Content starts

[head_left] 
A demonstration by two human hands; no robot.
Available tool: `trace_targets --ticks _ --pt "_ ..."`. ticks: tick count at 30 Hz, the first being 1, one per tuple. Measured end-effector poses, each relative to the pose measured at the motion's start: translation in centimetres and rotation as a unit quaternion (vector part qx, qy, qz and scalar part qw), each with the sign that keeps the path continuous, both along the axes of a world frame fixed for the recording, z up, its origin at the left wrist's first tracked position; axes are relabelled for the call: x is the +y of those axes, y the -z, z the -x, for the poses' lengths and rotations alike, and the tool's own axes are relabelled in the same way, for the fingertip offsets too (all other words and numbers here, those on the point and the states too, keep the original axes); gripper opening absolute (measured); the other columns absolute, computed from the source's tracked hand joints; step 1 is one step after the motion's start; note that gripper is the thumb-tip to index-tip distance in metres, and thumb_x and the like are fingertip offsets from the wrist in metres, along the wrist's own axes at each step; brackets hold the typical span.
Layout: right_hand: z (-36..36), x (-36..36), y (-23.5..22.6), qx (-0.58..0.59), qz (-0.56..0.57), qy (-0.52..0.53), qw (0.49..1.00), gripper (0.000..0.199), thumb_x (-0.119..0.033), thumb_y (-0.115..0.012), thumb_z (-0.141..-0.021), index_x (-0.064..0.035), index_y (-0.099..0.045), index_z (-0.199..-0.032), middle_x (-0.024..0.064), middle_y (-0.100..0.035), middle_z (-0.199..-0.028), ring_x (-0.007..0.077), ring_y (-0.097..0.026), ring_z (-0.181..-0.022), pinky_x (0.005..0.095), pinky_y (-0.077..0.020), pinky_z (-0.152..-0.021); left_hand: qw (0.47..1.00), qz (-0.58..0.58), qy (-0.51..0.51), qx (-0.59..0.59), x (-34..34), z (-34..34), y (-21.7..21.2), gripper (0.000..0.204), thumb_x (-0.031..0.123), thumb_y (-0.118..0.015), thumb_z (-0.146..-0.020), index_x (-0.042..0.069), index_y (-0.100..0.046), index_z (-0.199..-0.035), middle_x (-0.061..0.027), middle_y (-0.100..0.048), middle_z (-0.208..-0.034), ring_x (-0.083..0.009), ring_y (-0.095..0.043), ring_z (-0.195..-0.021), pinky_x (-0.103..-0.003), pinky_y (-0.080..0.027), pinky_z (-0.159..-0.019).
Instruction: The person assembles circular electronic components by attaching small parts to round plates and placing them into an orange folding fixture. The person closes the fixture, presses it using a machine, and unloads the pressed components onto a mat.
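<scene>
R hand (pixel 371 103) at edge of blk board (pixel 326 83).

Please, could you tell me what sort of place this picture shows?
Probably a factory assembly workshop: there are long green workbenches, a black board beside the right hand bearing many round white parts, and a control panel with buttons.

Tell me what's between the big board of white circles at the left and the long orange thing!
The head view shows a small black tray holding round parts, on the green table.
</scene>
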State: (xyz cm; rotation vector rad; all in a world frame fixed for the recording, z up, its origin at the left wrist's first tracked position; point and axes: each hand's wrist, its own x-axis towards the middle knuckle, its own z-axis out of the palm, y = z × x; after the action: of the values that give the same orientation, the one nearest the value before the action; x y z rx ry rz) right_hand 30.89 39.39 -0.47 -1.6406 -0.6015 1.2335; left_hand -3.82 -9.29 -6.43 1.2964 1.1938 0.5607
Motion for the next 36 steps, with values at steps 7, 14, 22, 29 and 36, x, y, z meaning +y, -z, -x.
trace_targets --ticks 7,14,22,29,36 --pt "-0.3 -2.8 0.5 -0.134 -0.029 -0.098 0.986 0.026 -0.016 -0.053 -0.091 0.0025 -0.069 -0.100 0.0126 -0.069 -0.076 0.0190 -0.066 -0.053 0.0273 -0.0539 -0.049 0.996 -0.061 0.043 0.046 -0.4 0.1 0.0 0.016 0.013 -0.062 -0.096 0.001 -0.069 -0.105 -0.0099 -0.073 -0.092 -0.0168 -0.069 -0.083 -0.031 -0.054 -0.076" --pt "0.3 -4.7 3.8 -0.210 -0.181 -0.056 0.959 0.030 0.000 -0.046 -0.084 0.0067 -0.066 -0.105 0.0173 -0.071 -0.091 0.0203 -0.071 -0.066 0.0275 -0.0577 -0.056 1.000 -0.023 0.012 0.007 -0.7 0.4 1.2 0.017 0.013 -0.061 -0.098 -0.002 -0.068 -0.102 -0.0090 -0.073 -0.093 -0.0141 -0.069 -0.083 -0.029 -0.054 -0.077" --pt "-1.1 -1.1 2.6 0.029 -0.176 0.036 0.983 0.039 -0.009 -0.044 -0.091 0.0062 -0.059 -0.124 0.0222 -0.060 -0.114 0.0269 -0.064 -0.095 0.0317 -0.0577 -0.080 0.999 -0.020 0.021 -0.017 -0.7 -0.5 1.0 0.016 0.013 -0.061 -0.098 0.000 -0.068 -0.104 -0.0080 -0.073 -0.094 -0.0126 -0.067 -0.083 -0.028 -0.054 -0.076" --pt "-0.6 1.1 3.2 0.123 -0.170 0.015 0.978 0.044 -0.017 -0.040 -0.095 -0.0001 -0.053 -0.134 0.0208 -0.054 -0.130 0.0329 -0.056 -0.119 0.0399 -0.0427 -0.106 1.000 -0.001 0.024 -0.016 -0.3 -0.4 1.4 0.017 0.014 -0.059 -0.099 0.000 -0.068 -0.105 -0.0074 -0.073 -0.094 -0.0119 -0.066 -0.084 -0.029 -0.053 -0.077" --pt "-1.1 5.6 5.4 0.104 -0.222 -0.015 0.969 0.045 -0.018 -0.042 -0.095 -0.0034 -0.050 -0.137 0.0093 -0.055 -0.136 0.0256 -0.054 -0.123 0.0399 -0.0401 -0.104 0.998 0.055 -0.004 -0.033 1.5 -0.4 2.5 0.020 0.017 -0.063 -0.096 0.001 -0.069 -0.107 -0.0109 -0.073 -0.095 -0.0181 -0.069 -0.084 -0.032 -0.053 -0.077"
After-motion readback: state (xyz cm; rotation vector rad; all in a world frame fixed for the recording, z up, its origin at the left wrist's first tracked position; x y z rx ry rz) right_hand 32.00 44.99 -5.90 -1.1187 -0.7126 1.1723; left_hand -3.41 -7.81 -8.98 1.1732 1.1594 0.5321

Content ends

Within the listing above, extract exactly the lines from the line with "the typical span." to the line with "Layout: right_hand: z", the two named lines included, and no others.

▶ [RESPONSE AREA]:
Available tool: `trace_targets --ticks _ --pt "_ ..."`. ticks: tick count at 30 Hz, the first being 1, one per tuple. Measured end-effector poses, each relative to the pose measured at the motion's start: translation in centimetres and rotation as a unit quaternion (vector part qx, qy, qz and scalar part qw), each with the sign that keeps the path continuous, both along the axes of a world frame fixed for the recording, z up, its origin at the left wrist's first tracked position; axes are relabelled for the call: x is the +y of those axes, y the -z, z the -x, for the poses' lengths and rotations alike, and the tool's own axes are relabelled in the same way, for the fingertip offsets too (all other words and numbers here, those on the point and the states too, keep the original axes); gripper opening absolute (measured); the other columns absolute, computed from the source's tracked hand joints; step 1 is one step after the motion's start; note that gripper is the thumb-tip to index-tip distance in metres, and thumb_x and the like are fingertip offsets from the wrist in metres, along the wrist's own axes at each step; brackets hold the typical span.
Layout: right_hand: z (-36..36), x (-36..36), y (-23.5..22.6), qx (-0.58..0.59), qz (-0.56..0.57), qy (-0.52..0.53), qw (0.49..1.00), gripper (0.000..0.199), thumb_x (-0.119..0.033), thumb_y (-0.115..0.012), thumb_z (-0.141..-0.021), index_x (-0.064..0.035), index_y (-0.099..0.045), index_z (-0.199..-0.032), middle_x (-0.024..0.064), middle_y (-0.100..0.035), middle_z (-0.199..-0.028), ring_x (-0.007..0.077), ring_y (-0.097..0.026), ring_z (-0.181..-0.022), pinky_x (0.005..0.095), pinky_y (-0.077..0.020), pinky_z (-0.152..-0.021); left_hand: qw (0.47..1.00), qz (-0.58..0.58), qy (-0.51..0.51), qx (-0.59..0.59), x (-34..34), z (-34..34), y (-21.7..21.2), gripper (0.000..0.204), thumb_x (-0.031..0.123), thumb_y (-0.118..0.015), thumb_z (-0.146..-0.020), index_x (-0.042..0.069), index_y (-0.100..0.046), index_z (-0.199..-0.035), middle_x (-0.061..0.027), middle_y (-0.100..0.048), middle_z (-0.208..-0.034), ring_x (-0.083..0.009), ring_y (-0.095..0.043), ring_z (-0.195..-0.021), pinky_x (-0.103..-0.003), pinky_y (-0.080..0.027), pinky_z (-0.159..-0.019).

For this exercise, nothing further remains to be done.